Artisans included Liz Stanway who has a stall on the Creative Market. She and partner Rich Thorpe have been producing their own organic vegetables, dips and pesto for over 10 years. They also manage the Xtreme Zero Waste depot just outside town on highway 23. It sells unwanted items donated free by the townsfolk. Visitors can find anything from televisions to tea lights and it's a tremendous place for value.
We bought two trays of tea lights, a four CD compilation of Scottish folk music and a stylish, hardly-worn Pierre Cardin dressing gown for $5.
One of the most unusual craft workers must be Marten ten Broek who produces made-to-measure kitchen knives in his Raglan forge.
These indestructible objects were made from old rail track which Marten bought for $35 per metre.
He works with a medieval blacksmith's commitment.
"They will last a lifetime and beyond," he said. "There are no separate handles or other parts that can come loose and fall off. The knife is just one piece of sharpened steel. I make them one order at a time, and feel it is important that they go to a good place. This one," he points to a small hand knife, "is going to a chef on one of the Pacific Islands."
The sheer number of premium food producers makes the Raglan business community special. Mushroom grower Lennart Prinz produces up to 20 kilos of mushrooms every week in his sheds, picking young, pale-lobed fungi daily for the gourmet market.
At $30 per kilo, the produce ends up on the tables of Auckland, Wellington and Queenstown restaurants, but he also sells pickled button mushrooms as an hors D'oeuvre and chilli sauces.
But his Oyster mushrooms are the stars. Claims Prinz: "They are high in protein and have been shown to lower cholesterol."
Abbie Morgan of True Food makes her own organic granola and works closely with her friend Latesha Randall of the hugely successful Raglan Coconut Yoghurt Company.
The two began working separately, before realising their products could complement each other. Now, their Raglan granola jars - pots of yoghurt with a granola accompaniment. are sold around the country. Morgan produces 400kg of the gluten and dairy-free granola every month.
"I am very lucky to be able to work in tandem," said Morgan. "Demand for the standalone product is also growing thanks to the fact it is an ingredient which can be used past breakfast time.
"One of my customers sprinkles it over ice cream, while others use it as a cake topping," said Morgan.
Jenny Carter makes delicious bread products at Ruapeke Artisan Bread on Bow Street, and the Food Department on Wainui Road has gelato to die for, or pizza to order. Most of the producers had been given a business break at some point by WOK Organics, which stocks a range of locally made food and drink.
With a plethora of eating potential, what about exercise? Surfing still seems to reign in that department.
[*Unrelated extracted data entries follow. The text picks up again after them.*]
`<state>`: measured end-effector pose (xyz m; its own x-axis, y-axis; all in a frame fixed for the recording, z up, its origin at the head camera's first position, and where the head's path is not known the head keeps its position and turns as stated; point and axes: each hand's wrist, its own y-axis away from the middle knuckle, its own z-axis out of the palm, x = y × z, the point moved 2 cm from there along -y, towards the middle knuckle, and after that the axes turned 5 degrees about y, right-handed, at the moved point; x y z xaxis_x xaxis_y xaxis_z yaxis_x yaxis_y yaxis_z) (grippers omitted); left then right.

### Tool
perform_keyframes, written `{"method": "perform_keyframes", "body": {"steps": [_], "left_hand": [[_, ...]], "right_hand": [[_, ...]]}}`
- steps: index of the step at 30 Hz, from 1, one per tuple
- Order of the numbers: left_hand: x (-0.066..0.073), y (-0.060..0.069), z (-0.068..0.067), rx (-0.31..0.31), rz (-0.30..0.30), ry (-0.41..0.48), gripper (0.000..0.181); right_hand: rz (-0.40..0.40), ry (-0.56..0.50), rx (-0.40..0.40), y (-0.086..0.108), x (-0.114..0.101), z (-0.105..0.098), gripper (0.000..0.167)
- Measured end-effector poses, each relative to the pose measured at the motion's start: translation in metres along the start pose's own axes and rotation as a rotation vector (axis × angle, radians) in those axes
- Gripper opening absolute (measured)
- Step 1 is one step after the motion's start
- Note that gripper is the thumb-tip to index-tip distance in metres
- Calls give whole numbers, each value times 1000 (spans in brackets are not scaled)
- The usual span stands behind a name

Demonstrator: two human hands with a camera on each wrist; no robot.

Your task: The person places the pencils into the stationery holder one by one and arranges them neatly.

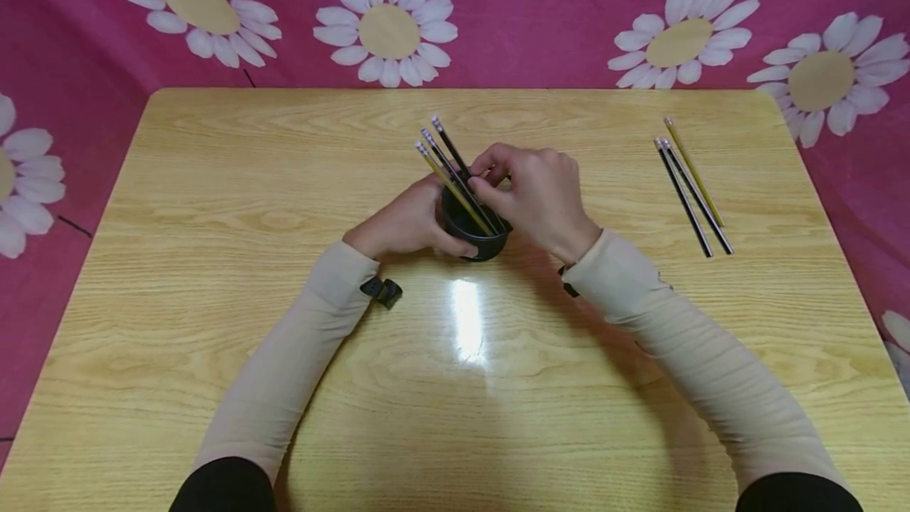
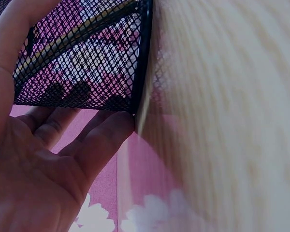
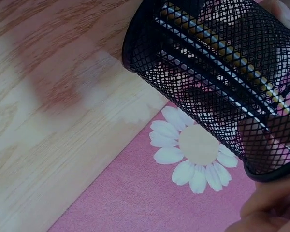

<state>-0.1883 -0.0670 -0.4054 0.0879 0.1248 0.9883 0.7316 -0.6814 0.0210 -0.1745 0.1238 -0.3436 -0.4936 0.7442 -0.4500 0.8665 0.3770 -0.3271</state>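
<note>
A black mesh pencil cup is in the middle of the table. My left hand grips the cup from its left side, thumb toward the front; the left wrist view shows fingers round the mesh wall. Two pencils, a yellow pencil and a black striped pencil, lean in the cup with their eraser ends up to the left. At the rim, my right hand pinches a black pencil between thumb and index finger; its lower part is hidden in the head view. Through the mesh, pencil shafts show in the right wrist view.
On the right of the wooden table lie a yellow pencil and two dark striped pencils, side by side. A pink cloth with daisies hangs behind the table. Dark wrist straps sit at both cuffs.
</note>
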Motion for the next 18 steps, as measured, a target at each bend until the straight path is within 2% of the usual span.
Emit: {"method": "perform_keyframes", "body": {"steps": [18], "left_hand": [[0, 0, 0, 6, -4, 5, 76]], "right_hand": [[31, 32, -44, -1, -2, 2, 10]]}}
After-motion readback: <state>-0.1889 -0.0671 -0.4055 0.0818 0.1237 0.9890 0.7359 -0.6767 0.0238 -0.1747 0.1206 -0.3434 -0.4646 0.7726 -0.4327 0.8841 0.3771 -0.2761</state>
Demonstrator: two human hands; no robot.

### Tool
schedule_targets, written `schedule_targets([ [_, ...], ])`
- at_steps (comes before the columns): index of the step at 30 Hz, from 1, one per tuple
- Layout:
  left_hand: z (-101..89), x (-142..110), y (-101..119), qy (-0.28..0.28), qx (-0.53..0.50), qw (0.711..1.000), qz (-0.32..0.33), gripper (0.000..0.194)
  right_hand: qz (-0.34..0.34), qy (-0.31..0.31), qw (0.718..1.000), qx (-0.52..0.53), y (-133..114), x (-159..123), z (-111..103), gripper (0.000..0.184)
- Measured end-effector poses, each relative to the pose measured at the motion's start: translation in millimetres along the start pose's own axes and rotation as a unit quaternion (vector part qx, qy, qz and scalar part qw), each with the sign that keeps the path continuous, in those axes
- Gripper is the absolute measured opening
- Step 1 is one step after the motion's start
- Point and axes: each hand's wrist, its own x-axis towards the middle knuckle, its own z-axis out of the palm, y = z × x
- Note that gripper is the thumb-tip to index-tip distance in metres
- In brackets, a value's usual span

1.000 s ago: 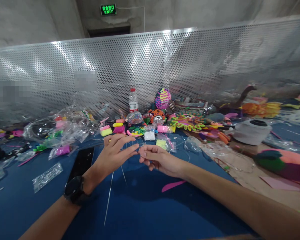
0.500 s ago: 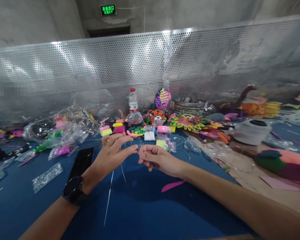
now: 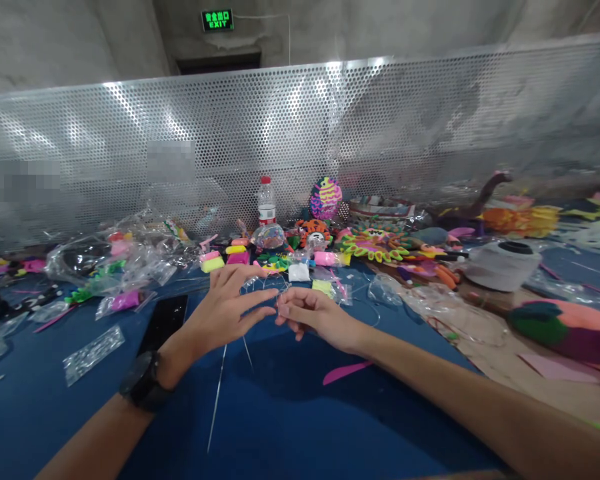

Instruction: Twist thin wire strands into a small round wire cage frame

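Thin silvery wire (image 3: 217,400) stands in front of me, its long straight ends slanting down toward the blue table and its upper part bent in loops between my hands. My right hand (image 3: 323,319) pinches the wire's upper part between thumb and fingertips; the exact grip spot is partly hidden by the fingers. Close on its left, my left hand (image 3: 225,307) has its thumb and fingers spread apart, the tips near the wire with nothing clearly held. A pink plastic modelling knife (image 3: 345,372) lies on the table below my right hand.
A black phone (image 3: 164,323) and a clear packet (image 3: 94,355) lie left of my left wrist. Clay packs (image 3: 237,257), a bottle (image 3: 266,203) and a clay flower (image 3: 380,243) crowd the back. A translucent tub (image 3: 503,265) stands right, before a perforated metal screen (image 3: 300,133).
My left thumb and fingers have parted further, with the thumb dropping lower and the wrist shifting slightly left. My right hand stays almost still, pinching the wire.
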Motion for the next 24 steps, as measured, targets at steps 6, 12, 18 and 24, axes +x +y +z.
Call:
schedule_targets([
  [6, 0.0, -0.2, 0.3, 0.004, 0.034, 0.999, -0.004, 0.017, 0.012, 0.000, 1.000, 0.004, 0.1, 1.1, -2.8, 0.031],
  [12, -4.2, -1.3, -2.3, -0.038, 0.067, 0.996, 0.043, 0.027, 0.017, -0.004, 1.000, -0.018, -3.4, 0.2, -2.3, 0.029],
  [18, -6.3, -0.3, -2.3, -0.061, 0.079, 0.994, 0.054, 0.022, 0.009, -0.008, 0.999, -0.042, -1.4, 1.4, -1.6, 0.033],
  [24, -11.1, 1.2, -1.7, -0.081, 0.144, 0.982, 0.092, 0.033, 0.000, -0.015, 0.999, -0.052, 0.7, 1.3, -2.7, 0.029],
])
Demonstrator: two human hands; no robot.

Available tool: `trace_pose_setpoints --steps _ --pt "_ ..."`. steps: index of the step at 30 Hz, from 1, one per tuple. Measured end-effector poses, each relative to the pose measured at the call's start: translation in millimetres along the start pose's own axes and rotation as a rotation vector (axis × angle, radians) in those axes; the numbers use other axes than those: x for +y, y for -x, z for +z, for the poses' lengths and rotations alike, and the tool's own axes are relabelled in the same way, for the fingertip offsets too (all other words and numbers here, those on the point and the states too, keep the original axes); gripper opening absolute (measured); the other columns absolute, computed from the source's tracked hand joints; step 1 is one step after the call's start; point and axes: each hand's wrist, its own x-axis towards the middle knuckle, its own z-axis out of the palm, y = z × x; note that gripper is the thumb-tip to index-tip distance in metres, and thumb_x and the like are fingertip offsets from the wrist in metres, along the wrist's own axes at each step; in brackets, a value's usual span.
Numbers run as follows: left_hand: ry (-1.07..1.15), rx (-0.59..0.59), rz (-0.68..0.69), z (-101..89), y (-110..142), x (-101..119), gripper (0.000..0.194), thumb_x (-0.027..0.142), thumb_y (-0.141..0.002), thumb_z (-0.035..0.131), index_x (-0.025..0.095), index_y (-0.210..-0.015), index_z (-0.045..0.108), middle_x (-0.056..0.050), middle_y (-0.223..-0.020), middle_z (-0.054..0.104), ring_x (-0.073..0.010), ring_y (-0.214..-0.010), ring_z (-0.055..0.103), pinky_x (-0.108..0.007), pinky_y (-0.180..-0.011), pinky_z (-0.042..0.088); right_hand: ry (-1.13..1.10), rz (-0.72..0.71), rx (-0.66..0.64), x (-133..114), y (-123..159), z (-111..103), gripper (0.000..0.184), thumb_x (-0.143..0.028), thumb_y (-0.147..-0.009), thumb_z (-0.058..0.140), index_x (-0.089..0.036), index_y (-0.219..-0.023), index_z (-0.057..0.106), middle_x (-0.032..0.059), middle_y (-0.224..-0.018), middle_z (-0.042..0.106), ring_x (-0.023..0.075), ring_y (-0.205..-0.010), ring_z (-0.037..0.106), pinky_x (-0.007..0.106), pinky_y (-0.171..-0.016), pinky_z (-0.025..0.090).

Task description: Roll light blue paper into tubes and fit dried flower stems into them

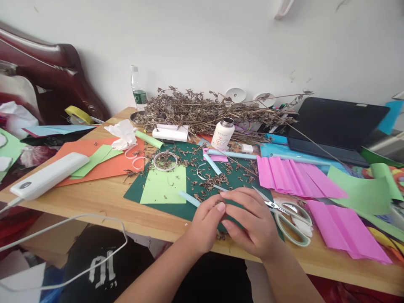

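A plain white wall (195, 46) rises behind a wooden counter (151, 219) that carries a dark green mat (195, 155). Along the back of the counter lies a heap of dried plants (195, 109), with a clear bottle (138, 90) standing near its left end and a black laptop (334, 126) just past its right end. A white flask (222, 134), its mouth uncovered, stands upright in front of the heap. Brown leaf bits (214, 182) are scattered over the mat, some of them on a light green sheet (164, 185) beside a white ring (165, 161). Over the mat's near edge, the left hand (206, 223) and the right hand (252, 221) meet, both with curled fingers; they pinch a small dried leaf (220, 203) between them. Scissors (288, 214) lie to the right of the right hand, their blades over the mat, near two pieces of folded pink paper (296, 176). A white power bank (49, 176) with a cable rests at the far left, partly on an orange sheet (104, 160).
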Motion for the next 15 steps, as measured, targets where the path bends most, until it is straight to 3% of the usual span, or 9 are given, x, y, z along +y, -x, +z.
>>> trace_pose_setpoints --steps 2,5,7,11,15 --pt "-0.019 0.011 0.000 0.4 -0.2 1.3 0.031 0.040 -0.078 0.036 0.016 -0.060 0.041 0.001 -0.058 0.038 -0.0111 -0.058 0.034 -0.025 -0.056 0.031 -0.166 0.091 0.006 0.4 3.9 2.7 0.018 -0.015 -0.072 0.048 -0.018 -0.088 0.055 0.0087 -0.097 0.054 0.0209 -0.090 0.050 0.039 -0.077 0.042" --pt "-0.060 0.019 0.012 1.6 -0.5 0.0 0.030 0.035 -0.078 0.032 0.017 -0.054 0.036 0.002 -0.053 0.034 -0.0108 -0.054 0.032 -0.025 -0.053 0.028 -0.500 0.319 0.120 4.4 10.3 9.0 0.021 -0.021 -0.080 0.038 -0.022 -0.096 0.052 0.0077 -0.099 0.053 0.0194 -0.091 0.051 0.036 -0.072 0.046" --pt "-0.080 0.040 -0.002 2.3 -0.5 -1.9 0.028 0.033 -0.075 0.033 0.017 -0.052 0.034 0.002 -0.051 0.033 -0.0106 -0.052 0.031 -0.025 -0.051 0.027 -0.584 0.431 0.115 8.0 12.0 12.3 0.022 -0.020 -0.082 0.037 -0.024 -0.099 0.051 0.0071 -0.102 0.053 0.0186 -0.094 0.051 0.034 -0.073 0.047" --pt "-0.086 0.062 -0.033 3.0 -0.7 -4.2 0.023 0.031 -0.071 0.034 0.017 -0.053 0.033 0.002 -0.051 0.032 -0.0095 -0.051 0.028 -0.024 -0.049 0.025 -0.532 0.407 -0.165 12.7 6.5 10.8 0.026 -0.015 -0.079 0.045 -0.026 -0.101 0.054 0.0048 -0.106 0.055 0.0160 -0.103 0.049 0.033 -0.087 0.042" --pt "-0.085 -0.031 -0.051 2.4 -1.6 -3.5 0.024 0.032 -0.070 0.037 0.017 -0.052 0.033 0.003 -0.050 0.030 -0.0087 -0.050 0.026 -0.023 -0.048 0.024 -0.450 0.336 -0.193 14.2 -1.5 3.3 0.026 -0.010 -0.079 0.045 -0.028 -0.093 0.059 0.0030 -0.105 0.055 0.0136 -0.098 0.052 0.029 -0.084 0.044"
The day was overcast and non-too warm, but at Manu Bay, a 4k ride outside town, more than a score of serious surfers were riding the waves.
Manu, featured in the film, 'The Endless Summer', is said to have the longest left hand point break in the world allowing aficionados to cruise up to 2km.
The sport is taken seriously in Raglan. The Area School was the first in the world to put surfing on the curriculum (wow!). It still offers a surfing diploma counting towards higher education.
For visitors who prefer dry land there are walking and biking trails around the town, including in the Wainui Bush Reserve and treks up Mt Karioi for more robust trampers.
Raglan is not a south sea island paradise, but surely holidays are about more than just lounging around a lagoon. They should involve new people, pursuits, great food and wine and contact with an interesting community. Raglan scores very high on this scale.
More information raglan.net.nz
Staying there Nights at Kauri Tree retreat start from $175. See airbnb.co.nz.
Getting there: By road from Auckland about 2½ to 3 hours. Down state highway 1 to Hamilton turn right onto highway 23.
The writer was hosted by Kauri Tree Retreat.